As a young, newly divorced father, Lewis struggled with the idea of going from seeing his children daily to watching them move with their mother out of state. After driving five hours to visit them, having a gun pulled on him by his ex-wife’s uncle, and being forced to leave without ever seeing his kids, Lewis was angry, broken and unsure of what to do. While driving home, he confided in Clarke about the incident.

“Being a Black man, it’s tough to express how you feel to other people,” Clarke said. “He was very frustrated as he was driving back home, and all he kept saying was ‘I’m a father first.’ ”

They never knew that Lewis’ words about that one traumatic moment would later become the inspiration for them to start a nonprofit organization dedicated to unifying Black families. The idea was solidified when Clarke, who previously worked at an elementary school where he saw students in need of basic necessities like shoes and haircuts.

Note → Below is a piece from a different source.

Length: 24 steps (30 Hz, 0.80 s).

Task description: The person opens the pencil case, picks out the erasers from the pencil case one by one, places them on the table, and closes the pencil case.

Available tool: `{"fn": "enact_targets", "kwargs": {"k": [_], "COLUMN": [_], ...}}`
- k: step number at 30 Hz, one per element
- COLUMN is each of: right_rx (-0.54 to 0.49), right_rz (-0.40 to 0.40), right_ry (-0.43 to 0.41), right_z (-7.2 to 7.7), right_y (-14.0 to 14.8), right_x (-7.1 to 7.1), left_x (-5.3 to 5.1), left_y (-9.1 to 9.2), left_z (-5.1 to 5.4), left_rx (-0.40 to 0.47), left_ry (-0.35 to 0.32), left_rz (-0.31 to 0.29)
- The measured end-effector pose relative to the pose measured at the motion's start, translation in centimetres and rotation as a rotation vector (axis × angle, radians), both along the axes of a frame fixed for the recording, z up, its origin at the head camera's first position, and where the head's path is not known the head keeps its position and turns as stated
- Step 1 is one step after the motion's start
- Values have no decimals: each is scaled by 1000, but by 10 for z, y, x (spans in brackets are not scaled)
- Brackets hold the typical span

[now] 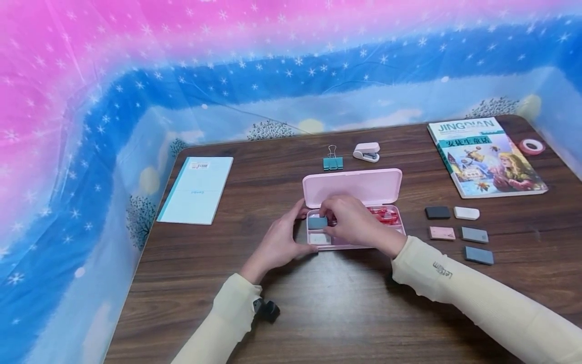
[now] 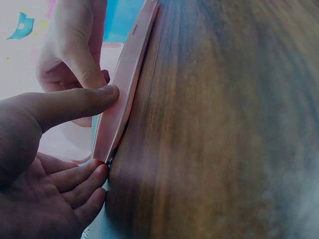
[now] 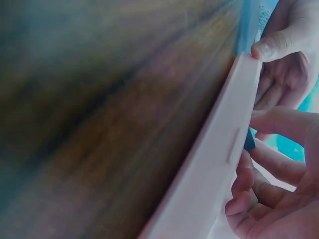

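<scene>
A pink pencil case (image 1: 352, 188) lies with its lid raised at the middle of the table. My left hand (image 1: 283, 237) steadies its left end, the thumb (image 2: 94, 102) against the front wall and the fingers around the end. Over the left compartments, my right hand (image 1: 352, 218) pinches a blue-green eraser (image 1: 317, 223) between thumb and fingers; the eraser (image 3: 250, 139) peeks over the rim in the right wrist view. A white eraser (image 1: 320, 238) sits in the front left compartment. Red pens (image 1: 385, 215) lie in the back compartment, partly hidden by the right hand.
Right of the case lie a black eraser (image 1: 437, 213), a white one (image 1: 466, 213), a pink one (image 1: 442, 233) and two grey-blue ones (image 1: 474, 235). Behind are a binder clip (image 1: 333, 163) and stapler (image 1: 366, 151). A notebook (image 1: 195, 190), book (image 1: 488, 159) and tape roll (image 1: 532, 146) lie outward.
</scene>
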State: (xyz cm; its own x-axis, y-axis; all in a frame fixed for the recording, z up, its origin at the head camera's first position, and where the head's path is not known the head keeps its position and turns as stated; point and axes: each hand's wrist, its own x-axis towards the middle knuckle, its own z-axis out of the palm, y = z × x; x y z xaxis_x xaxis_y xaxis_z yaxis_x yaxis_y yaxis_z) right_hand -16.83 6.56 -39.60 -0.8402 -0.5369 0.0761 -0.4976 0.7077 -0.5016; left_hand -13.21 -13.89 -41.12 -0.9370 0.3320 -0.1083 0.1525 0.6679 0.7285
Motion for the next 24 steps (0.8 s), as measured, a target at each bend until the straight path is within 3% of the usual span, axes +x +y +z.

“I thought we’ve got I’m A Father F1rst. We might as well use that and make it a nonprofit and mentor fatherless boys,” he told Lewis. “We come from different aspects of [life]. He grew up with his father, I grew up without my father, but we still need to make sure these boys see me, positive men, in their lives, growing up.”

In 2017, Lewis, who owns a marketing and branding company, The L.E.W.I.S Agency, and Clarke, who owned Nina C Boutique, founded I’m A Father F1rst with the mission to create a new normal in the community. They began by mentoring boys from ages 6 to 18 without fathers in their lives with the ultimate goal of reducing the number of fatherless homes.